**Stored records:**
____________

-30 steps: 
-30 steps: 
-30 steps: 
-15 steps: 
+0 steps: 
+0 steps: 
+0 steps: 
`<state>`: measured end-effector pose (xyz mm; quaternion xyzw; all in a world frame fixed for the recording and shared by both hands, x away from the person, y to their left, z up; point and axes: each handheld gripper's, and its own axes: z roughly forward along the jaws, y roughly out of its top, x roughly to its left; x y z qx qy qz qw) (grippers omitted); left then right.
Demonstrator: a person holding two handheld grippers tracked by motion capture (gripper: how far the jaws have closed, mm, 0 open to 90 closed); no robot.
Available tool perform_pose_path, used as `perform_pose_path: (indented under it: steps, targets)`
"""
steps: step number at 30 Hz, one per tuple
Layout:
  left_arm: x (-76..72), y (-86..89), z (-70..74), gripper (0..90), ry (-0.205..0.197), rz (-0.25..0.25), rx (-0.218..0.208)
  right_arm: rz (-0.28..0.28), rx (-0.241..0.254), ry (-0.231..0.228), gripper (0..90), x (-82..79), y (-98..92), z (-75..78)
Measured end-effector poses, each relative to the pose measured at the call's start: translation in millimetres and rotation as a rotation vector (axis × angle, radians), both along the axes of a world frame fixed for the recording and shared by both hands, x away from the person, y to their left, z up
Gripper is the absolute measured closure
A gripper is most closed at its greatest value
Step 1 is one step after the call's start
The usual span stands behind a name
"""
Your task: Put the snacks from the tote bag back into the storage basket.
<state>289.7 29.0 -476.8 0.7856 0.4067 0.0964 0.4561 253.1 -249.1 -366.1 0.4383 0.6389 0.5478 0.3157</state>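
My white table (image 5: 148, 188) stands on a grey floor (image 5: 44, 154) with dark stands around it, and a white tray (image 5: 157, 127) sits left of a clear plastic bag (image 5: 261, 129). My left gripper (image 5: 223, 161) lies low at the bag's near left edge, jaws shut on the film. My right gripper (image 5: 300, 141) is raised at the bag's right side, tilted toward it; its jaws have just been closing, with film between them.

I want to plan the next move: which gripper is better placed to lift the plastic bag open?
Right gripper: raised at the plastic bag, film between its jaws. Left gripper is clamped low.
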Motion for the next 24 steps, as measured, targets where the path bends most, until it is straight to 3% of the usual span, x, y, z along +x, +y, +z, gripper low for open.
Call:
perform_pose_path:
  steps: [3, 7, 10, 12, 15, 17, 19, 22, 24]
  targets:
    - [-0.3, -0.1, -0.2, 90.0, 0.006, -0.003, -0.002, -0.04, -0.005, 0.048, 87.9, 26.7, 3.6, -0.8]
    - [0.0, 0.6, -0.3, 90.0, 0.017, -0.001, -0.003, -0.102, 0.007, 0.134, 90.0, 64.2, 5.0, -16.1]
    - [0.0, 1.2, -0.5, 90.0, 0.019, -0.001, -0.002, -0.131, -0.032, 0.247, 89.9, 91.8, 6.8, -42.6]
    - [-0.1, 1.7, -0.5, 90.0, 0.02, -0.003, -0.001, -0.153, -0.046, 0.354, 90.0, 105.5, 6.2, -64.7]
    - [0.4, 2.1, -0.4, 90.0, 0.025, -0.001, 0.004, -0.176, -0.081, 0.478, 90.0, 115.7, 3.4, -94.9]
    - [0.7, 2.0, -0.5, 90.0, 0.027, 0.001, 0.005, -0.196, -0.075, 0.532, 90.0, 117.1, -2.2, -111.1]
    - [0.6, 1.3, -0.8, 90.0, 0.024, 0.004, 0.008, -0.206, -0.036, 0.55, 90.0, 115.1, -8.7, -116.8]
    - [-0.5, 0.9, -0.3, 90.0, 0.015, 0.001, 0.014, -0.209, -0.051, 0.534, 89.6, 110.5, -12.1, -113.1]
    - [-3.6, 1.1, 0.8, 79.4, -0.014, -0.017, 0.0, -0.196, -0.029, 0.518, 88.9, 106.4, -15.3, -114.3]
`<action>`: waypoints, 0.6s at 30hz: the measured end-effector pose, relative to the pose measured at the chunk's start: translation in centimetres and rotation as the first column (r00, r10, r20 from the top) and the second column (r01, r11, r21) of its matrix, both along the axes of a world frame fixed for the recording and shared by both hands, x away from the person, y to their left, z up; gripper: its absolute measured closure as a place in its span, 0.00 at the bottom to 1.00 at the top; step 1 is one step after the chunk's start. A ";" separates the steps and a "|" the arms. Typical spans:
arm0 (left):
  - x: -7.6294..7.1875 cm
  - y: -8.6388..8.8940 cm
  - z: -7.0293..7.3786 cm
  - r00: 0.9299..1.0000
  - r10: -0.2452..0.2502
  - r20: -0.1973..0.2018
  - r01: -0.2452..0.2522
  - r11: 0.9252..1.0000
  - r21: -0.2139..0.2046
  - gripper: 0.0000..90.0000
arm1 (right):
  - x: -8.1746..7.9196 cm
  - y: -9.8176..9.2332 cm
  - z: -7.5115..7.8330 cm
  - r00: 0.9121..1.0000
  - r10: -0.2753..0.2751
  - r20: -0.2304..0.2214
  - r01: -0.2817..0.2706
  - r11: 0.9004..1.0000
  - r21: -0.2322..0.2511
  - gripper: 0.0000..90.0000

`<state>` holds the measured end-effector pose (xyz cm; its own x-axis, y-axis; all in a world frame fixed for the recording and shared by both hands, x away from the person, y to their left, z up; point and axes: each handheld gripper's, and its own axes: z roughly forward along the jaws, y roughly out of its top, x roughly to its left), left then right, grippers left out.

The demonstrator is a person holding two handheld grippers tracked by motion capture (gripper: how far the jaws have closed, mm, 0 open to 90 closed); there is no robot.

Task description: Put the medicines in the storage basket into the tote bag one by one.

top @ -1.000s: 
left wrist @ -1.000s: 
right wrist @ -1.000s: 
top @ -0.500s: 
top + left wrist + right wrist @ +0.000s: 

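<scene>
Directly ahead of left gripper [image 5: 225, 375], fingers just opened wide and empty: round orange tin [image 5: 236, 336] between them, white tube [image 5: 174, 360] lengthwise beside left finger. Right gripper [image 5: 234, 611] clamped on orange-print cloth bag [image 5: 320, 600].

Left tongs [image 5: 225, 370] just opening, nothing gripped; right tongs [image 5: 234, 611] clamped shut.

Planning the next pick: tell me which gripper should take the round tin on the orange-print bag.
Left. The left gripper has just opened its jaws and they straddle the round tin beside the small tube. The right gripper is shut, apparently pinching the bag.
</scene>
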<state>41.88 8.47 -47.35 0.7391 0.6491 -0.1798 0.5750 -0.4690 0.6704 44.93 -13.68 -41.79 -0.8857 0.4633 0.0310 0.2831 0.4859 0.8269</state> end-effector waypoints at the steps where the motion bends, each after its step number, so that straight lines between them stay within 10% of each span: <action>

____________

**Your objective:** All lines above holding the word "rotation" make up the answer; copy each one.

**Answer to the problem:**
Measured end-effector poses, each relative to the pose measured at the call's start: translation in millimetres and rotation as a rotation vector (axis × angle, radians), both along the axes of a world frame fixed for the recording and shared by both hands, x away from the person, y to their left, z up
`<action>`: waypoints, 0.6s at 30hz: the measured end-effector pose, relative to the pose measured at the chunk's start: translation in centimetres and rotation as the first column (r00, r10, r20 from the top) and the second column (r01, r11, r21) of its matrix, both along the axes of a world frame fixed for the recording and shared by both hands, x away from the person, y to their left, z up; gripper: its absolute measured closure as a place in its span, 0.00 at the bottom to 1.00 at the top; step 1 is one step after the chunk's start. A ";" separates the steps and a "|" the arms. Typical spans:

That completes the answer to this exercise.